这是一种方便的方式，用于定义一个仅接受某些给定类型值的函数。

考虑在混合值列表上使用它：

val mixedList = List("a", 1, 2, "b", 19, 42.0) //this is a List[Any]
val results = mixedList collect {
  case s: String => "String:" + s
  case i: Int => "Int:" + i.toString
}

collect方法的参数是PartialFunction[Any,String]类型。这里使用PartialFunction而不是Function，是因为它并没有对List中的所有可能输入定义，而且返回的都是String类型。

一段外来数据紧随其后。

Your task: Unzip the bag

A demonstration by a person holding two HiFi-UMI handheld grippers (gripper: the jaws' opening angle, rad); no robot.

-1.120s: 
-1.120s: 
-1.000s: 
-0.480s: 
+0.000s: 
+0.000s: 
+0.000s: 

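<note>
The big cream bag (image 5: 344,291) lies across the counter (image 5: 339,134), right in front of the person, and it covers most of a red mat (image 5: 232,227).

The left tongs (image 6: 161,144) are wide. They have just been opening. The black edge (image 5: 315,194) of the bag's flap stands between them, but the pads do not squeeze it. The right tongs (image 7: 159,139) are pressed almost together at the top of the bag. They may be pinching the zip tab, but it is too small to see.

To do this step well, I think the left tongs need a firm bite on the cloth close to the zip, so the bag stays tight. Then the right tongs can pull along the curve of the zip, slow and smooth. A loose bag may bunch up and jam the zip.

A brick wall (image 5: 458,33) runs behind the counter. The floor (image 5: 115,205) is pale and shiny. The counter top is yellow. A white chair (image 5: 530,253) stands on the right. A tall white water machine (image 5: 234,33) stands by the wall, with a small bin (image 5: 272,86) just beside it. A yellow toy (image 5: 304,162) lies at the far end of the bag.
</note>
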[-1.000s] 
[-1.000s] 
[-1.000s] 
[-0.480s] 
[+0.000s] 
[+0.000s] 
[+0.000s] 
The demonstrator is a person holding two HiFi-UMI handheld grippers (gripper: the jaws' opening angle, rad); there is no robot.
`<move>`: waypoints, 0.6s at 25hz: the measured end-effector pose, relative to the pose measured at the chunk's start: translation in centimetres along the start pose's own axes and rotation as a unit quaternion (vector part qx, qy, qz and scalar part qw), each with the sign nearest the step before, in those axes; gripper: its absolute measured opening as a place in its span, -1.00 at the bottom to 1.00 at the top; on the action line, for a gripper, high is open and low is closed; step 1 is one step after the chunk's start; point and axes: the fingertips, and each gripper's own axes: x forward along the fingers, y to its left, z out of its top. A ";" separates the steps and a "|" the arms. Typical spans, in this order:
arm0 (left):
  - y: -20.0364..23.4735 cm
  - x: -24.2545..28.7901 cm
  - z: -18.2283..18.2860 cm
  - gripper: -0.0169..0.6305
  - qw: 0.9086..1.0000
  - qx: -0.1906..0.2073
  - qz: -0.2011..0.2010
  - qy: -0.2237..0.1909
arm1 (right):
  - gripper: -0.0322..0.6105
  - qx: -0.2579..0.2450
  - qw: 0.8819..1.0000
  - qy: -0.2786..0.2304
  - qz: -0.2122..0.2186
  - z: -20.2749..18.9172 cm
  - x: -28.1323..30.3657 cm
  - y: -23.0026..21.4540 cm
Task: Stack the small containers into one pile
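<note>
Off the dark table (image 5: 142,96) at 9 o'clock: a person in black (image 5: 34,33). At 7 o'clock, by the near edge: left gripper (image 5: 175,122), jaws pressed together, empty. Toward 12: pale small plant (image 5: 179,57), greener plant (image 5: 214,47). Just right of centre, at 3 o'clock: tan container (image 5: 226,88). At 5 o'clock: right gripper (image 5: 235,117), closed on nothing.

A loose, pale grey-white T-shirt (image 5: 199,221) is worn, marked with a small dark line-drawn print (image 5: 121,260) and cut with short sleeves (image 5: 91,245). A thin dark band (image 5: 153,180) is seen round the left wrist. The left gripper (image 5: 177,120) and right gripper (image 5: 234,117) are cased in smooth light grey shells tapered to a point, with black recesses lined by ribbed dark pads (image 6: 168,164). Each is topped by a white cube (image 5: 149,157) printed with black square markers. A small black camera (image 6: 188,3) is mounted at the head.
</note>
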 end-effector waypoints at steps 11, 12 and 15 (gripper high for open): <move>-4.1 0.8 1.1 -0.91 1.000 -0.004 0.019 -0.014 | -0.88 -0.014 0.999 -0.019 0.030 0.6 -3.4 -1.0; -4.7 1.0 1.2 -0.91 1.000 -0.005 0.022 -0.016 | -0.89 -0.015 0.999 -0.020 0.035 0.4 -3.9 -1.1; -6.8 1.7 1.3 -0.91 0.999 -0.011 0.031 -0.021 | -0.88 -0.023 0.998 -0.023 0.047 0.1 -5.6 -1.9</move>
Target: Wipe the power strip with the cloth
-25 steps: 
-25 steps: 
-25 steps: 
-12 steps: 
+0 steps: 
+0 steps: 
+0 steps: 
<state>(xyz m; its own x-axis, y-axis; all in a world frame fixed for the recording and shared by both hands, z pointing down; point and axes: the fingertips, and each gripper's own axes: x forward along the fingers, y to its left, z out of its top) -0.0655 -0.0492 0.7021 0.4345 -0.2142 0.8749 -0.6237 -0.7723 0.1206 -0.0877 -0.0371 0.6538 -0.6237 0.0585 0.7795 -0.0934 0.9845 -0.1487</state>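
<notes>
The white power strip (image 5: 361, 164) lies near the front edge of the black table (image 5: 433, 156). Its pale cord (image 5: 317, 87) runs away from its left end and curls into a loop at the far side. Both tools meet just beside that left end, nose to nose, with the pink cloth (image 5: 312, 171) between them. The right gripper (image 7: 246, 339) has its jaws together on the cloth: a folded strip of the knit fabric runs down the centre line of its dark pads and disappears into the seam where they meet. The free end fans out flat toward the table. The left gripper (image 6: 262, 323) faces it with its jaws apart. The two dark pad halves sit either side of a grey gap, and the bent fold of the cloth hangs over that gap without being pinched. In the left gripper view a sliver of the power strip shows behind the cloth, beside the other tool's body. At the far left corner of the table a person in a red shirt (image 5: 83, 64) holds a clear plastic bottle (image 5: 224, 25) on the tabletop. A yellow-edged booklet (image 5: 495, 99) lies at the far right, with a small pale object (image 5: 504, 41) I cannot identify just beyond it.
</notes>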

如果您尝试使用map而不是collect，则在mixedList末尾的双精度值将导致MatchError。使用collect就可以避免此问题，以及任何其他未定义PartialFunction的值。

一个可能的用途是对列表元素应用不同的逻辑：

var strings = List.empty[String]
var ints = List.empty[Int]
mixedList collect {
  case s: String => strings :+= s
  case i: Int => ints :+= i
}

虽然这只是一个示例，但许多人认为使用可变变量这样的做法是一种战争罪行 - 所以请不要这样做！

更好的解决方法是使用两次collect：

val strings = mixedList collect { case s: String => s }
val ints = mixedList collect { case i: Int => i }

或者如果您确定列表仅包含两种类型的值，您可以使用partition，它根据是否匹配某个谓词将集合拆分为值：

//if the list only contains Strings and Ints:
val (strings, ints) = mixedList partition { case s: String => true; case _ => false }

这里的问题在于strings和ints都是List[Any]类型，但你可以轻易地将它们强制转换为更安全的类型（例如使用collect函数...）。

如果你已经拥有一个类型安全的集合，并且想要根据元素的其他属性进行拆分，那么对你来说会更容易一些：

val intList = List(2,7,9,1,6,5,8,2,4,6,2,9,8)
val (big,small) = intList partition (_ > 5)
//big and small are both now List[Int]s

希望这总结了这两种方法如何在这里帮助您！